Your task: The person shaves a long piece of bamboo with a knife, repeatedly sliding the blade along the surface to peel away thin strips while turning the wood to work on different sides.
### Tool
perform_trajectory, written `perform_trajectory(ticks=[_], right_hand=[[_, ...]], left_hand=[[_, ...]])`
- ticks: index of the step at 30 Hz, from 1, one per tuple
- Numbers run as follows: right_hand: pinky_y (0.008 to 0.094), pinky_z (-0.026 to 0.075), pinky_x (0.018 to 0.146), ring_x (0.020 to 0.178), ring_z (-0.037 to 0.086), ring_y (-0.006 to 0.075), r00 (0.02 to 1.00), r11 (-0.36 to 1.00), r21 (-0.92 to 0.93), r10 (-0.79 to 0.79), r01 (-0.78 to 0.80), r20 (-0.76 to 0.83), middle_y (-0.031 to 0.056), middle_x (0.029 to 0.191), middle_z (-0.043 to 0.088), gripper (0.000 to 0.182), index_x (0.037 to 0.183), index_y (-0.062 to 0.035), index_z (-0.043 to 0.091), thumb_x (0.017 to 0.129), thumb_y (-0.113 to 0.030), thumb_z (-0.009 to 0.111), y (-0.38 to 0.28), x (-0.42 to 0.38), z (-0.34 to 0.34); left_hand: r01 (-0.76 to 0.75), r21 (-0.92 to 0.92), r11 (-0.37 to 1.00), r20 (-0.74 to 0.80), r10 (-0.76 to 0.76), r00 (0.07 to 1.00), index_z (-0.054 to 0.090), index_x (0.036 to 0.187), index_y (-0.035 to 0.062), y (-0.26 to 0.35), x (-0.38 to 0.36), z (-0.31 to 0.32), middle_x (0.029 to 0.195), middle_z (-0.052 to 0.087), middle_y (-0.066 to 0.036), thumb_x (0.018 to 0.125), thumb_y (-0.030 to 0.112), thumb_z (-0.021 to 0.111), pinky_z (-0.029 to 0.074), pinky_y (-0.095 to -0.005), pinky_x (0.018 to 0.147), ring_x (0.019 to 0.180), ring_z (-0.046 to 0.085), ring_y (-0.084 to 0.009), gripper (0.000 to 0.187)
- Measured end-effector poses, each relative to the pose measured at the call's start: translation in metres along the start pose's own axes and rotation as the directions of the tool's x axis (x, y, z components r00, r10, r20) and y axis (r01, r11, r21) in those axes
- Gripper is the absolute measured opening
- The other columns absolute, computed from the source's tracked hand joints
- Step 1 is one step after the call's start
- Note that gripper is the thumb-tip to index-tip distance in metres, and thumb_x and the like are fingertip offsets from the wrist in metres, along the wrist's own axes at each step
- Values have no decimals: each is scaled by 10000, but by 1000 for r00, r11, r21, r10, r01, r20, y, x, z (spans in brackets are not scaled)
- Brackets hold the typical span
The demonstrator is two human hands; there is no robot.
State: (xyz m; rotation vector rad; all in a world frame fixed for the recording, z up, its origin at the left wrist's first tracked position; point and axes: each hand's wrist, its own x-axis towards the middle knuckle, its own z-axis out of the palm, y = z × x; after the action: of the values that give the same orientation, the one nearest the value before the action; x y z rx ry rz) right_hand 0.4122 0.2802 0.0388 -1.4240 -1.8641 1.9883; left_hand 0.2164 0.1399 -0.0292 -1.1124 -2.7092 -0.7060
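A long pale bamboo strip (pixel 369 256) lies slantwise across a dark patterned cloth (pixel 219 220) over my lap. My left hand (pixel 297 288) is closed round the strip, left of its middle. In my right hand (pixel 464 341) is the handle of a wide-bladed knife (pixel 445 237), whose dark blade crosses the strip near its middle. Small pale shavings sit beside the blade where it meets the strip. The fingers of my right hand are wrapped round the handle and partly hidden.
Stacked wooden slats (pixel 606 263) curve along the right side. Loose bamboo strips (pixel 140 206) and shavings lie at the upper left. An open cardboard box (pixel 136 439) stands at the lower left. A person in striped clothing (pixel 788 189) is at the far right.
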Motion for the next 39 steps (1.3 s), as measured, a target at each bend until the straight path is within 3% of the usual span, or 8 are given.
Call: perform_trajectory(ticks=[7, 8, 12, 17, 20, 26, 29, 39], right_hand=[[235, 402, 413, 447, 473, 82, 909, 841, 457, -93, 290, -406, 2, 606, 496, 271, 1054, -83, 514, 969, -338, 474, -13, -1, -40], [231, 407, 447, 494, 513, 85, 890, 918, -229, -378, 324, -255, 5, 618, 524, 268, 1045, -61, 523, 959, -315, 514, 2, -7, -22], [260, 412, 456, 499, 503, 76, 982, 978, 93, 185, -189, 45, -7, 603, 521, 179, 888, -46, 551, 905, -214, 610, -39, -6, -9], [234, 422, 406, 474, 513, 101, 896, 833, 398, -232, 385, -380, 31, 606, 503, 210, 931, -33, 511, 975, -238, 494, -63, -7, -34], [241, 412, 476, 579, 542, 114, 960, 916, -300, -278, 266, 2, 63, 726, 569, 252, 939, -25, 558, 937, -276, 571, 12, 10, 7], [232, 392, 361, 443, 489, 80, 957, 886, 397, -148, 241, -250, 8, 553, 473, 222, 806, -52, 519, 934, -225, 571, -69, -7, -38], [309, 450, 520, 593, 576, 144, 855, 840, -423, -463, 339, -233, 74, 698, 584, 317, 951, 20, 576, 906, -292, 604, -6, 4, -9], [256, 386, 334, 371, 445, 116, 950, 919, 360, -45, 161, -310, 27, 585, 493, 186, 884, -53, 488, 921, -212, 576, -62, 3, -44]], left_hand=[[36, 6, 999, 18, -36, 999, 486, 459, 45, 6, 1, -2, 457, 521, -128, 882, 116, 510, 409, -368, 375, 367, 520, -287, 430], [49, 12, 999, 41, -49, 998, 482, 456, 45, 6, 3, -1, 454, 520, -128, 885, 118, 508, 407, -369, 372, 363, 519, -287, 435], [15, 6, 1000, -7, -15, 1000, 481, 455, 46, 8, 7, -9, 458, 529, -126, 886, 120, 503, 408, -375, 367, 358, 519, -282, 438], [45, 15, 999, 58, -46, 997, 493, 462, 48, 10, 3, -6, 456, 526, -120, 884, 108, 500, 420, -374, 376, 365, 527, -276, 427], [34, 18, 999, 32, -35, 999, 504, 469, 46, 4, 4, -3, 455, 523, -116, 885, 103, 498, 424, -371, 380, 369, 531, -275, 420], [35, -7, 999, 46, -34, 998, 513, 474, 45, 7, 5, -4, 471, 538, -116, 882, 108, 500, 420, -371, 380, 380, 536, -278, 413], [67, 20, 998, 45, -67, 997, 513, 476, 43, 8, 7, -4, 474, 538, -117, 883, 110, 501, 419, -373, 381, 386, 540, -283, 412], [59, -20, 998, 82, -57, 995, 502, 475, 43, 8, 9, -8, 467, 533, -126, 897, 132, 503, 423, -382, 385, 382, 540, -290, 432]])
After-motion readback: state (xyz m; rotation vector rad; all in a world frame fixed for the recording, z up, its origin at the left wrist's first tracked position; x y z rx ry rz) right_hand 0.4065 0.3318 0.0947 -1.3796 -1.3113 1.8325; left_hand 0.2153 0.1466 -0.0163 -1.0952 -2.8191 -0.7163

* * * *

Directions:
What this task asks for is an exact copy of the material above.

Expected answer:
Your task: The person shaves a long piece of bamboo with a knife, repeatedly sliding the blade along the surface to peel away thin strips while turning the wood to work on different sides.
### Tool
perform_trajectory, written `perform_trajectory(ticks=[_], right_hand=[[_, ...]], left_hand=[[_, ...]])`
- ticks: index of the step at 30 Hz, from 1, one per tuple
- Numbers run as follows: right_hand: pinky_y (0.008 to 0.094), pinky_z (-0.026 to 0.075), pinky_x (0.018 to 0.146), ring_x (0.020 to 0.178), ring_z (-0.037 to 0.086), ring_y (-0.006 to 0.075), r00 (0.02 to 1.00), r11 (-0.36 to 1.00), r21 (-0.92 to 0.93), r10 (-0.79 to 0.79), r01 (-0.78 to 0.80), r20 (-0.76 to 0.83), middle_y (-0.031 to 0.056), middle_x (0.029 to 0.191), middle_z (-0.043 to 0.088), gripper (0.000 to 0.182), index_x (0.037 to 0.183), index_y (-0.062 to 0.035), index_z (-0.043 to 0.091), thumb_x (0.017 to 0.129), thumb_y (-0.113 to 0.030), thumb_z (-0.009 to 0.111), y (-0.38 to 0.28), x (-0.42 to 0.38), z (-0.34 to 0.34); left_hand: r01 (-0.76 to 0.75), r21 (-0.92 to 0.92), r11 (-0.37 to 1.00), r20 (-0.74 to 0.80), r10 (-0.76 to 0.76), r00 (0.07 to 1.00), index_z (-0.054 to 0.090), index_x (0.036 to 0.187), index_y (-0.035 to 0.062), y (-0.26 to 0.35), x (-0.38 to 0.36), z (-0.31 to 0.32), middle_x (0.029 to 0.195), middle_z (-0.052 to 0.087), middle_y (-0.066 to 0.036), thumb_x (0.018 to 0.125), thumb_y (-0.030 to 0.112), thumb_z (-0.021 to 0.111), pinky_z (-0.029 to 0.074), pinky_y (-0.095 to -0.005), pinky_x (0.018 to 0.147), ring_x (0.019 to 0.180), ring_z (-0.046 to 0.085), ring_y (-0.084 to 0.009), gripper (0.000 to 0.187)
- Measured end-effector poses, each relative to the pose measured at the call's start: translation in metres along the start pose's own axes and rotation as the directions of the tool's x axis (x, y, z components r00, r10, r20) and y axis (r01, r11, r21) in those axes
- Gripper is the absolute measured opening
- The other columns absolute, computed from the source's tracked hand joints
- Step 1 is one step after the call's start
- Note that gripper is the thumb-tip to index-tip distance in metres, and thumb_x and the like are fingertip offsets from the wrist in metres, along the wrist's own axes at each step
- Values have no decimals: each is scaled by 10000, but by 1000 for r00, r11, r21, r10, r01, r20, y, x, z (spans in brackets are not scaled)
- Brackets hold the typical span
The demonstrator is two human hands; there is no robot.
State: (xyz m; rotation vector rad; all in a world frame fixed for the recording, z up, its origin at the left wrist's first tracked position; point and axes: each hand's wrist, its own x-axis towards the middle knuckle, its own z-axis out of the palm, y = z × x; after the action: of the values that give the same orientation, the one nearest the value before the action; x y z rx ry rz) right_hand 0.4122 0.2802 0.0388 -1.4240 -1.8641 1.9883; left_hand 0.2164 0.1399 -0.0292 -1.1124 -2.7092 -0.7060
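A long pale bamboo strip (pixel 369 256) lies slantwise across a dark patterned cloth (pixel 219 220) over my lap. My left hand (pixel 297 288) is closed round the strip, left of its middle. In my right hand (pixel 464 341) is the handle of a wide-bladed knife (pixel 445 237), whose dark blade crosses the strip near its middle. Small pale shavings sit beside the blade where it meets the strip. The fingers of my right hand are wrapped round the handle and partly hidden.
Stacked wooden slats (pixel 606 263) curve along the right side. Loose bamboo strips (pixel 140 206) and shavings lie at the upper left. An open cardboard box (pixel 136 439) stands at the lower left. A person in striped clothing (pixel 788 189) is at the far right.
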Motion for the next 39 steps (1.3 s), as measured, a target at each bend until the straight path is within 3% of the usual span, or 8 are given.
Call: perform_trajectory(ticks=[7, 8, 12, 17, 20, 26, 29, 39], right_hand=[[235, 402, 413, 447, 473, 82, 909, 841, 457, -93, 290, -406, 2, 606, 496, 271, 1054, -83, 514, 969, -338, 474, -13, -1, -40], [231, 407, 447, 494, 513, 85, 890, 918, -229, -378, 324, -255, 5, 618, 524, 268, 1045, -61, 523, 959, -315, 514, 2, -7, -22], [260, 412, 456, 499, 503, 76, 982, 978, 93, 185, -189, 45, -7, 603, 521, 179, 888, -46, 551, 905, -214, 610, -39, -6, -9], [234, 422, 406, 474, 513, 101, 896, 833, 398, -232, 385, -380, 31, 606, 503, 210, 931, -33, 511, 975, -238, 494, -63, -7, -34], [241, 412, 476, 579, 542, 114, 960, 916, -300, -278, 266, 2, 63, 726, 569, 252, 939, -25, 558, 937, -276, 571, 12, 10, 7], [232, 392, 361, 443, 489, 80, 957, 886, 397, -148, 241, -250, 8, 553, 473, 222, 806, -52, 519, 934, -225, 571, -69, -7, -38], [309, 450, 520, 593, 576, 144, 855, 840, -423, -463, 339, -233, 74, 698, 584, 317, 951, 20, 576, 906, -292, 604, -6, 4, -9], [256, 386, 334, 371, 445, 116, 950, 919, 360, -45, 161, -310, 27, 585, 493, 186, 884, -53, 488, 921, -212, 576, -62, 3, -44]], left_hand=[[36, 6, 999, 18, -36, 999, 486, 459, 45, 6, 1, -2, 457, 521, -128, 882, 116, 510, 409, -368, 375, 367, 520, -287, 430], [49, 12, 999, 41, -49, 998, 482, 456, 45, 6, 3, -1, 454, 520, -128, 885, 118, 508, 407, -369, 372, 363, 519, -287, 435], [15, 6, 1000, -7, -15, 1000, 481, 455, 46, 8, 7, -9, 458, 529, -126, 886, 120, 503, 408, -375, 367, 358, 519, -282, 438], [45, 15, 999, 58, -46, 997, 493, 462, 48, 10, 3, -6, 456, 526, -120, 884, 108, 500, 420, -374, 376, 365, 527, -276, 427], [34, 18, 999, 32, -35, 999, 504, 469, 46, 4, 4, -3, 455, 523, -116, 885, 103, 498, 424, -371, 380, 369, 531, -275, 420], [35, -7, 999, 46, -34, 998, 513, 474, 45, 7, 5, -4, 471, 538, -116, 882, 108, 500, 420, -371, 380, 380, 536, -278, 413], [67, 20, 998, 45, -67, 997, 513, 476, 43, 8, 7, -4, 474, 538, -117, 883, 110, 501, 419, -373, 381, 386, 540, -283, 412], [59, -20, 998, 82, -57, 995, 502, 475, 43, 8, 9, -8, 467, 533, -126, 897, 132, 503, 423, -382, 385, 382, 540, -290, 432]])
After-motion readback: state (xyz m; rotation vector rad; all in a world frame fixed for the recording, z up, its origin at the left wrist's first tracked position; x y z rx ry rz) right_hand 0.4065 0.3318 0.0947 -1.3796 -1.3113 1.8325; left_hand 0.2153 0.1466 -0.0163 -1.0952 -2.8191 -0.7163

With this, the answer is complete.